Copy exactly and only the lines running from the one that contains "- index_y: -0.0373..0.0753" to the final line of the data below, without the pictures.

SUPPLIED MATERIAL Block Start

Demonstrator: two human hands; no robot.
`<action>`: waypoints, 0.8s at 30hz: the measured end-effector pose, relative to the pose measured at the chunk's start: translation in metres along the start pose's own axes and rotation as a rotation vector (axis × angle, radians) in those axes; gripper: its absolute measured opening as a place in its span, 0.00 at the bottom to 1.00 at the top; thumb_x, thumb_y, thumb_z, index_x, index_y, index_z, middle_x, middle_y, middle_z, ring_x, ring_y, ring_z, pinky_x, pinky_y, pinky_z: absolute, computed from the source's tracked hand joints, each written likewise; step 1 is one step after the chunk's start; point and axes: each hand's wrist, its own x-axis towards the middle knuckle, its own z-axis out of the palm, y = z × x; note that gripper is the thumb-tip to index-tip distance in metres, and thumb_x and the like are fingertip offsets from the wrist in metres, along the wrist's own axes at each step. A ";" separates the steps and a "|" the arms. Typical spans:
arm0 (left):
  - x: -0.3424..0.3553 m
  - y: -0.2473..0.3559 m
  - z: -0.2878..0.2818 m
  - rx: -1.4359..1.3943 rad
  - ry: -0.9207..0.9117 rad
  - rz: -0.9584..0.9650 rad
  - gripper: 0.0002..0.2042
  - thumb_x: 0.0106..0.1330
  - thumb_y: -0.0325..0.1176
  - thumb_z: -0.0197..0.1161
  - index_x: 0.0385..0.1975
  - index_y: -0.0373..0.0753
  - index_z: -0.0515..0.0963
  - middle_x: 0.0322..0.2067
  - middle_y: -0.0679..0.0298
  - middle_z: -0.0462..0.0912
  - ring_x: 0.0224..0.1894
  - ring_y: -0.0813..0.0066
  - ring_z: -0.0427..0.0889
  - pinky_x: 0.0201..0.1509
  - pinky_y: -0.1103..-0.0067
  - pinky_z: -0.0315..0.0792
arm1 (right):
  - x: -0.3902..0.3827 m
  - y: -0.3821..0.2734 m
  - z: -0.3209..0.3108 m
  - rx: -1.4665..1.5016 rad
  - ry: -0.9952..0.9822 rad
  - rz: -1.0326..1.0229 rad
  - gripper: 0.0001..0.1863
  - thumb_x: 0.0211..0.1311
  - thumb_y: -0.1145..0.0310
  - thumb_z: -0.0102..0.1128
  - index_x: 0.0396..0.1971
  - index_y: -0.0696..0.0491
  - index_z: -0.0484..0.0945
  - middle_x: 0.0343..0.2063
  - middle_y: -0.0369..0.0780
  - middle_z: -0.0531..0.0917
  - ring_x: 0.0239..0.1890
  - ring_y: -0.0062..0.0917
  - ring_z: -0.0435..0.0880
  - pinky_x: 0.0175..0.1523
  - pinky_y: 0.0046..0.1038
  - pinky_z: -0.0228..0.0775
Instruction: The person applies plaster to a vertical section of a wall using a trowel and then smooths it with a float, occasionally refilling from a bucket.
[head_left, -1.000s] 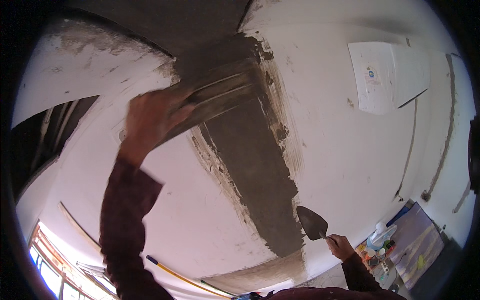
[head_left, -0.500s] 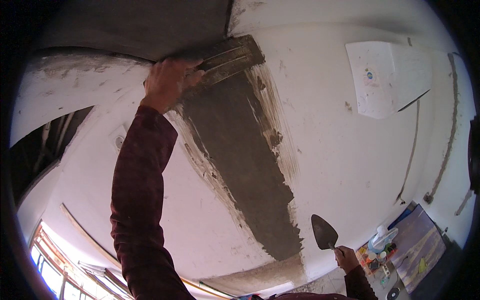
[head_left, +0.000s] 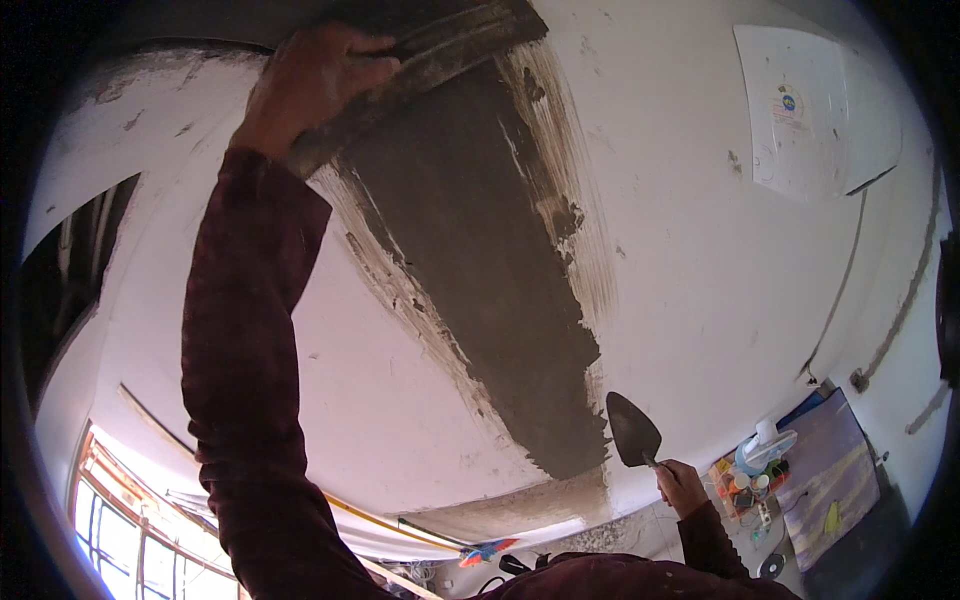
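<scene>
At eleven o'clock, my left hand clasped a stiff-looking long brown float. My right hand gripped a dark pointed trowel handle-end.

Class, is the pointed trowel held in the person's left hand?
No, the right hand holds the pointed trowel by its handle, while the left hand grips a long flat tool.

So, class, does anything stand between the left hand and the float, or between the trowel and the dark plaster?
Nothing visible does: the left hand holds the float, and no object shows between the trowel and the plaster, though depth is unclear.
</scene>
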 end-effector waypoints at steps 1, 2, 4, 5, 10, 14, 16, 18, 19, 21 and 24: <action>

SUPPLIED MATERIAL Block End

## FINISHED EXERCISE
  - index_y: -0.0373..0.0753
  - index_z: -0.0515..0.0963
  - middle_x: 0.0322..0.2067
  - middle_y: -0.0679..0.0298
  - middle_z: -0.0462..0.0912
  - ring_x: 0.0224..0.1894
  - ring_y: -0.0813..0.0066
  - ring_z: -0.0427..0.0889
  - pinky_x: 0.0201..0.1509
  - pinky_y: -0.1103..-0.0067
  - pinky_z: -0.0315..0.0792
arm1 (right):
  - x: -0.3902..0.3827 m
  - y: -0.3821..0.2734 m
  - z: -0.3209..0.3108 m
  - rx: -1.4665..1.5016 rad
  - ry: -0.9952..0.9822 rad
  - rz: -1.0326..1.0229 rad
  - gripper: 0.0001..0.1863
  - thumb_x: 0.0211..0.1311
  - thumb_y: -0.1145..0.0310
  - thumb_z: -0.0102..0.1128
  - index_x: 0.0396..0.1971
  - index_y: -0.0696..0.0491
  - index_z: -0.0484..0.0945
  - middle_x: 0.0343..0.2063
  - middle_y: -0.0369..0.0780
  - middle_z: -0.0531..0.0917
  - ring_x: 0.0239..0.1890
  - ring_y: -0.0062..0.0917
  - ring_z: -0.0435..0.0880
  - pinky_x: 0.0175..0.1523
  - pinky_y: 0.0046..0.1038
  - pinky_z: -0.0228..0.0775
Instruction: The person applies plaster to a vertical section of a wall using a trowel and then smooths it with a float, occasionally refilling from a bucket.
[head_left, -1.000s] 
[head_left, -0.500s] 
[head_left, +0.000s] 
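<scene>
At eleven o'clock, my left hand clasped a stiff-looking long brown float. My right hand gripped a dark pointed trowel handle-end.

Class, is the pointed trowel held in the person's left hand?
No, the right hand holds the pointed trowel by its handle, while the left hand grips a long flat tool.

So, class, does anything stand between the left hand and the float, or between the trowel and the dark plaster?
Nothing visible does: the left hand holds the float, and no object shows between the trowel and the plaster, though depth is unclear.
</scene>
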 end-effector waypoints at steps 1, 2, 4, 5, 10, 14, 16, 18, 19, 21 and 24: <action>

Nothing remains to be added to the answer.